> Directions: Please return the listing exactly, line for line.

> Dataset section:
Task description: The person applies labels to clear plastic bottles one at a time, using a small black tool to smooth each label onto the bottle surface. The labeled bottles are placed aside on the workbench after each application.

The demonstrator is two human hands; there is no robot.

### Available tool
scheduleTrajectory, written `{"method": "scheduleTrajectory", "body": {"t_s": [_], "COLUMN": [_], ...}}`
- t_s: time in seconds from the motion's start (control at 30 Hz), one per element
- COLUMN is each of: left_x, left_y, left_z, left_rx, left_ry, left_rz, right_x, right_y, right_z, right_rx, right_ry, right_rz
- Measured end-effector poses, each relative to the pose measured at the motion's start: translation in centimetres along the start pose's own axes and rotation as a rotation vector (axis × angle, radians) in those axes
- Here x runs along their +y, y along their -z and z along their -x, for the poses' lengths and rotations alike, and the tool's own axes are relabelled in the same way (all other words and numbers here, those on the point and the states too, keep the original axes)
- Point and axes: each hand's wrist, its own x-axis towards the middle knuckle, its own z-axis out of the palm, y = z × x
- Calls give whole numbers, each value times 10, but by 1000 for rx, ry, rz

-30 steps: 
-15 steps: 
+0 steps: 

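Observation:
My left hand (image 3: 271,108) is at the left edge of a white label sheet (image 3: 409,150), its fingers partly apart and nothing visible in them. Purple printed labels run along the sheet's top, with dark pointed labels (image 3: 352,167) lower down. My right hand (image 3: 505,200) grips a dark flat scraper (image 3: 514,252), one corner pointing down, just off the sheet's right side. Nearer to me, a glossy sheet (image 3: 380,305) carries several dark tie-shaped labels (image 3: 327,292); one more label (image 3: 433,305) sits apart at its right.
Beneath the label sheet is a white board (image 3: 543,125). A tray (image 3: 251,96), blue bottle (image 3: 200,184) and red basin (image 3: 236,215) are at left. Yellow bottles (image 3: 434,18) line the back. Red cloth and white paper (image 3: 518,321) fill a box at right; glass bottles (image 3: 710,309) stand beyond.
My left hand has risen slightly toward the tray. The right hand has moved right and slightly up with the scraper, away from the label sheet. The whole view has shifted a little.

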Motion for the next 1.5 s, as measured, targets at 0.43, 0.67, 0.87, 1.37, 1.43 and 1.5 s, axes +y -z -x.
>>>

> Answer to the exercise:
Task description: The person applies labels to clear plastic bottles one at a time, using a small black tool to smooth each label onto the bottle surface. The labeled bottles are placed aside on the workbench after each application.

The demonstrator is two human hands; there is no robot.

### Available tool
scheduleTrajectory, written `{"method": "scheduleTrajectory", "body": {"t_s": [_], "COLUMN": [_], ...}}`
- t_s: time in seconds from the motion's start (control at 30 Hz), one per element
- COLUMN is each of: left_x, left_y, left_z, left_rx, left_ry, left_rz, right_x, right_y, right_z, right_rx, right_ry, right_rz
- Measured end-effector poses, each relative to the pose measured at the motion's start: translation in centimetres along the start pose's own axes and rotation as a rotation vector (axis × angle, radians) in those axes
- Here x runs along their +y, y along their -z and z along their -x, for the poses' lengths and rotations alike, and the tool's own axes are relabelled in the same way (all other words and numbers here, those on the point and the states too, keep the original axes)
- Point and axes: each hand's wrist, its own x-axis towards the middle knuckle, its own z-axis out of the palm, y = z × x
- Calls give whole numbers, each value times 10, but by 1000 for rx, ry, rz

-30 steps: 
-15 steps: 
+0 steps: 

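Observation:
My left hand (image 3: 271,108) is at the left edge of a white label sheet (image 3: 409,150), its fingers partly apart and nothing visible in them. Purple printed labels run along the sheet's top, with dark pointed labels (image 3: 352,167) lower down. My right hand (image 3: 505,200) grips a dark flat scraper (image 3: 514,252), one corner pointing down, just off the sheet's right side. Nearer to me, a glossy sheet (image 3: 380,305) carries several dark tie-shaped labels (image 3: 327,292); one more label (image 3: 433,305) sits apart at its right.
Beneath the label sheet is a white board (image 3: 543,125). A tray (image 3: 251,96), blue bottle (image 3: 200,184) and red basin (image 3: 236,215) are at left. Yellow bottles (image 3: 434,18) line the back. Red cloth and white paper (image 3: 518,321) fill a box at right; glass bottles (image 3: 710,309) stand beyond.
My left hand has risen slightly toward the tray. The right hand has moved right and slightly up with the scraper, away from the label sheet. The whole view has shifted a little.
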
Motion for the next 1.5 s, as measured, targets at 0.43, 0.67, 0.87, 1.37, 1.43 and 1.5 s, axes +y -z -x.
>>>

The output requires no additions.